# Zeke



## angelbaby (Feb 4, 2010)

Well we got a call last friday about a female that we have been wanting , a friend breeder of ours bought a bunch of dogs off another kennel and said he finally has something we have been asking for and is sure of it, so ok bring her by we will check her out. She was suppose to arrive on his 1st trip he made saturday but it didnt happen . He brought back this male I had contacted the owner about before i even got crush asking if they would sell him to me { apparently the email didnt go through and they never got it}. Well waiting for this female still he called us up yesterday asking if we could take this male as well , 1st thought was no , no more males but its the one I have wanted for alooong time and I was talked into it. However thinking it over between the 2 of us and going over everything we decided no we dont want another male but know of a couple friends who would take him in a heart beat figured we would send him over there way. Well our friend wanted to come by anyways since we decided last minute on the "no" he was already in route and got here at midnight when he arrived I was in shock . We knew he was thin before hand and had been warned but the rest left us speechless.

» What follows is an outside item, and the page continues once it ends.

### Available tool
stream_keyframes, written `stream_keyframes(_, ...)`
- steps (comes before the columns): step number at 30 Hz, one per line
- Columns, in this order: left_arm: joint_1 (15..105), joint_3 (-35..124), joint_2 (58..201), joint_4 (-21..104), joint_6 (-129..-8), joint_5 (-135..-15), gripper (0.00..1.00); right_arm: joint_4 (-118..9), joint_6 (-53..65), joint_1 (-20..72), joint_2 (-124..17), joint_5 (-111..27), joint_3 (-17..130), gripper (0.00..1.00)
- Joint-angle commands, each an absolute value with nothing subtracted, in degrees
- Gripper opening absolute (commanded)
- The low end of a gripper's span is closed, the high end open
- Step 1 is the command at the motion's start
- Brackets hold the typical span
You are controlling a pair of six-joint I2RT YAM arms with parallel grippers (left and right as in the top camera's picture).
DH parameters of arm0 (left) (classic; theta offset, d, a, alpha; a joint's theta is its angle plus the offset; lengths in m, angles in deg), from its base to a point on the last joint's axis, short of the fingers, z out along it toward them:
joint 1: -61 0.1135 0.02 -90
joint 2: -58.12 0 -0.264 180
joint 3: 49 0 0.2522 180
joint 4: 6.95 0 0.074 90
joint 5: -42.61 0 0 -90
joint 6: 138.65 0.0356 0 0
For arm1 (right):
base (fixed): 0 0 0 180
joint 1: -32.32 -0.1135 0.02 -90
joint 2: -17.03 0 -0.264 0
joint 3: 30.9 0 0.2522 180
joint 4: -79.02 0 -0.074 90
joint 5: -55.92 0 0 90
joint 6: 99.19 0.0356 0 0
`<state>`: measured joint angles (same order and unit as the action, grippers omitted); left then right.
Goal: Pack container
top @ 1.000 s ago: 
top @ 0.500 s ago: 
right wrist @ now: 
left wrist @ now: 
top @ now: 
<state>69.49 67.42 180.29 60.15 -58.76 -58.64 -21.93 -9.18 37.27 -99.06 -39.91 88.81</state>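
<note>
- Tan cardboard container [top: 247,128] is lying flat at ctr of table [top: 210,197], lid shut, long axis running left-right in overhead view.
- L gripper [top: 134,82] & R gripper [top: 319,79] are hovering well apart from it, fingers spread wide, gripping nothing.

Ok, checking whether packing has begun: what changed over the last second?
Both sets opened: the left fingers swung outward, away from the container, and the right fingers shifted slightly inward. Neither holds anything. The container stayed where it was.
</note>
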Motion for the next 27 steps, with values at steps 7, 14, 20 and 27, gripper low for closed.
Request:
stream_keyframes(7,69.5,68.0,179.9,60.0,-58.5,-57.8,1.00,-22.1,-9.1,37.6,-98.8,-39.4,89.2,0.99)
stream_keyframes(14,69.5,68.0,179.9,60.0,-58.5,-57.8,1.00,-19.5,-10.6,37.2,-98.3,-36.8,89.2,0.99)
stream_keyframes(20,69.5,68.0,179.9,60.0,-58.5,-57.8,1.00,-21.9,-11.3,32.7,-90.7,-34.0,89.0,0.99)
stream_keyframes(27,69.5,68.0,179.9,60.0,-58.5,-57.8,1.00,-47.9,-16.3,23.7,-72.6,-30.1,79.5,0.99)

He was attacked by an older dog on the property of his original home and what I thought at 1st to be knuckling is actually swelling and most likely an infection { on way to vet today but started antibiotics last night} . You can see every rib in him and the bumps of his spine { the dog I had seen last year was nothing in comparison to the one I have now.} The wounds some of which look to have needed stitches have almost healed over i picked a couple scabs hoping to reopen for drainage , but looks like the vet will have to cut a hole for that now and the heat comming off his legs was crazy.
I hadnt been able to get much info prior to this I knew the original owner was sick and thats why she was selling all her dogs , the friend of ours got a good deal or so he thought so drove 7-8 hours each way to pick these dogs up . He arrived and said his mouth just dropped each dog looked like skeletons and very similar to Zeke he said he had no words he was speechless just opened his truck and said get in and one by one they got in and sat down like they knew he was saving them. 
He is making that trip again for another 9 today and may be bringing us a female as well { not thinking we are keeping the male have a few homes lined up for him after he is healed and possibly others since there will be a bunch needing homes} but we took him in , I couldnt turn him away he is an absolute sweetheart even after what he has been through. He stunk so bad last night we couldnt even leave it till morning it was horrid so he got a 1am bath and even let me pick him up . He has been so trusting of us for just meeting us . He hasnt eaten much but i attribute that to stress and possibly the infection but he is drinking like crazy I swear he gained 5 lbs just from drinking. He loooves cheese though , had to get a pill in him and cheese worked amazing, but he turns his nose to dog treats. he grew up with a baby in the house and this morning is following my boys around like he is there shadow waggin his tail like crazy { we supervise }. 
Will post pics of him soon ,hoping I can get him a bit better in a couple days before I post his pic


----------



## EckoMac (Aug 25, 2010)

You really are an Angel. 
Poor dog. Lucky to have found someone to help him though.


----------



## Aireal (Jul 2, 2010)

Post some before and after angle, thanks to you and your friend for saving them


----------



## angelbaby (Feb 4, 2010)

took a couple pics they dont look to bad, I guess the black covers some of the ribs sticking out he looks worse in person but he is pretty cute I think.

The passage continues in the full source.